Core principle: play positions you understand. If you memorized 12 moves of theory but can’t handle move 13, you wasted the time.
Method — How to build a minimal opening repertoire.
Concrete repertoires:
- As White: the London System — one structure against everything Black plays.
- As Black: a minimal repertoire — Caro-Kann vs 1.e4, Slav vs 1.d4.
What NOT to do
- Don’t learn long lines of the Nimzo, Catalan, Grünfeld. At 1300 those positions almost never appear, and when they do, your opponent goes wrong by move 8.

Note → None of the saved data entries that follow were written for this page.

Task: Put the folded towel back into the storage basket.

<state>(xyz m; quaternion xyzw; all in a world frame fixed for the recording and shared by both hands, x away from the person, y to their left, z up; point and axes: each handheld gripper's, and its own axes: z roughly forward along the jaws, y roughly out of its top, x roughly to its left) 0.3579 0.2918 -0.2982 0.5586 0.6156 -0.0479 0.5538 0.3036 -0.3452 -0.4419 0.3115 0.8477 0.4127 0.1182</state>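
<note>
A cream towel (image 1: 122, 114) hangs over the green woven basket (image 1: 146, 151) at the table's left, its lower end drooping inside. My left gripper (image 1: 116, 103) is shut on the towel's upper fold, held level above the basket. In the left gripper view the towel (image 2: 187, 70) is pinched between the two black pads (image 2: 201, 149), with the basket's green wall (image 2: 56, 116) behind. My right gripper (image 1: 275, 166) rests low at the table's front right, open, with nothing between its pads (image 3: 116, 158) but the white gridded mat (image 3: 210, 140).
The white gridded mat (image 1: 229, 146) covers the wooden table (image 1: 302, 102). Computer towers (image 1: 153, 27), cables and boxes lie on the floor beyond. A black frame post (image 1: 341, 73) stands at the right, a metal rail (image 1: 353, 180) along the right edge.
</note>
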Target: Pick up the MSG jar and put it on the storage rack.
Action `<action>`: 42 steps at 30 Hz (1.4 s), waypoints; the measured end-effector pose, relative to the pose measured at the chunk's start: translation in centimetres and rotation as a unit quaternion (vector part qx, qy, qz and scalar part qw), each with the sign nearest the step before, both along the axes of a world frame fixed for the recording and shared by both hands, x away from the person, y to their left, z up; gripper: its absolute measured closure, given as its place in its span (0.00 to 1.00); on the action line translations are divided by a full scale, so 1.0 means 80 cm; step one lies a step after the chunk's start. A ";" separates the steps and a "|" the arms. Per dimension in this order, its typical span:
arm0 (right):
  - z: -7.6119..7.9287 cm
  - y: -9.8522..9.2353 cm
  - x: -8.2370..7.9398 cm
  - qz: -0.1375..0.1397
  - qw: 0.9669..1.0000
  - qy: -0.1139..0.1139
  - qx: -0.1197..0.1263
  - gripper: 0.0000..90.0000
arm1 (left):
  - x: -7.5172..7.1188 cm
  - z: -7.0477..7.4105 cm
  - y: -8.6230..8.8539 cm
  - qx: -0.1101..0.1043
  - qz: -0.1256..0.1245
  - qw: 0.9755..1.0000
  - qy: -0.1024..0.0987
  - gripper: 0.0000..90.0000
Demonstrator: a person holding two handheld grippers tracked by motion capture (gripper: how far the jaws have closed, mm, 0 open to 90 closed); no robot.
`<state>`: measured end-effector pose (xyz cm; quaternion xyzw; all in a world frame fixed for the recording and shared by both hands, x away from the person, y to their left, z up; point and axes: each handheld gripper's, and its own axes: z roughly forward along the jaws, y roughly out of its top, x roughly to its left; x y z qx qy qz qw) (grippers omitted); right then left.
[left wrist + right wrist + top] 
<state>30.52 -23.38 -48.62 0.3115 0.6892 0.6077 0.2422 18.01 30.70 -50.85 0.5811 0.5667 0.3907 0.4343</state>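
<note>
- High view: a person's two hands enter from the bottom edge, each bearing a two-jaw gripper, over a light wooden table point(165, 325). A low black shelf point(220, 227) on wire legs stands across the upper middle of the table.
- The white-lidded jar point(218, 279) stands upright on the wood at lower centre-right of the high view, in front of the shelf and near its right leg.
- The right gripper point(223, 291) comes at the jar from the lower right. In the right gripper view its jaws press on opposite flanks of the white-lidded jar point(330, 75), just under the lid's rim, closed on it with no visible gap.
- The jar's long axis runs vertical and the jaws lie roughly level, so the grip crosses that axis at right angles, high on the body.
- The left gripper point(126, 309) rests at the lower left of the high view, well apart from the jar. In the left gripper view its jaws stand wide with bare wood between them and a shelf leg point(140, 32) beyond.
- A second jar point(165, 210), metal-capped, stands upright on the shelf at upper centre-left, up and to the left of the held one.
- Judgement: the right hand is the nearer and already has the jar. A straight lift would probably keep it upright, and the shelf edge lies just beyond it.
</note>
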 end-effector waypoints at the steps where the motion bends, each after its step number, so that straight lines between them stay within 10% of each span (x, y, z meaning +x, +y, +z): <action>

- Don’t buy 40-hour “complete repertoire” courses. You watch them, forget them, and your rating doesn’t move. Spend those hours on tactics.
- Don’t play only blitz. Blitz hardwires sloppy patterns. At least 70% of your rated games should be rapid (10+0 and longer) — that’s where you have time to think.
- Don’t learn traps. “Lasker’s trap,” “the Sicilian league trap” and the like are anti-learning. You don’t grow — you hope your opponent blunders.
Psychology and time management
Tilt after a loss, time pressure, premature resignation — three quiet rating killers that tactics won’t fix. On chess.rodeo the platform tracks tilt rate, recovery rate, and timeout rate in your stats — worth checking once a week.
Detail — Tilt, time pressure and streaks: what your stats are telling you.
How to use chess.rodeo to track progress
The platform finds your specific weaknesses from your own games, not generic advice:
- Coach — once a week, see what coach says about the last 7–30 days. It surfaces the phase where you lose the most points (opening / middlegame / endgame), typical mistakes (hanging pieces, missed forks, king-safety problems), your weakest opening.
- Puzzles — themed sets across 70+ motifs. If coach said “work on forks,” go straight to fork puzzles.
- Game analysis — every serious game through Stockfish, no limit.
Realistic expectations
If you stick to this plan (5 hours a week), realistic growth looks like:
- 6 months — +150–250 rating.
- 12 months — 1600–1700.
- 24 months — stably 1800+, provided you upgrade your repertoire around 1700–1800 (more theory, more strategic depth).
This is the realistic trajectory at steady effort, not the ceiling. More time — faster. Less — slower, but still progress.
The discipline is simple: tactics every day, game review every week, no opening obsession. A year from now you won’t recognize your own games.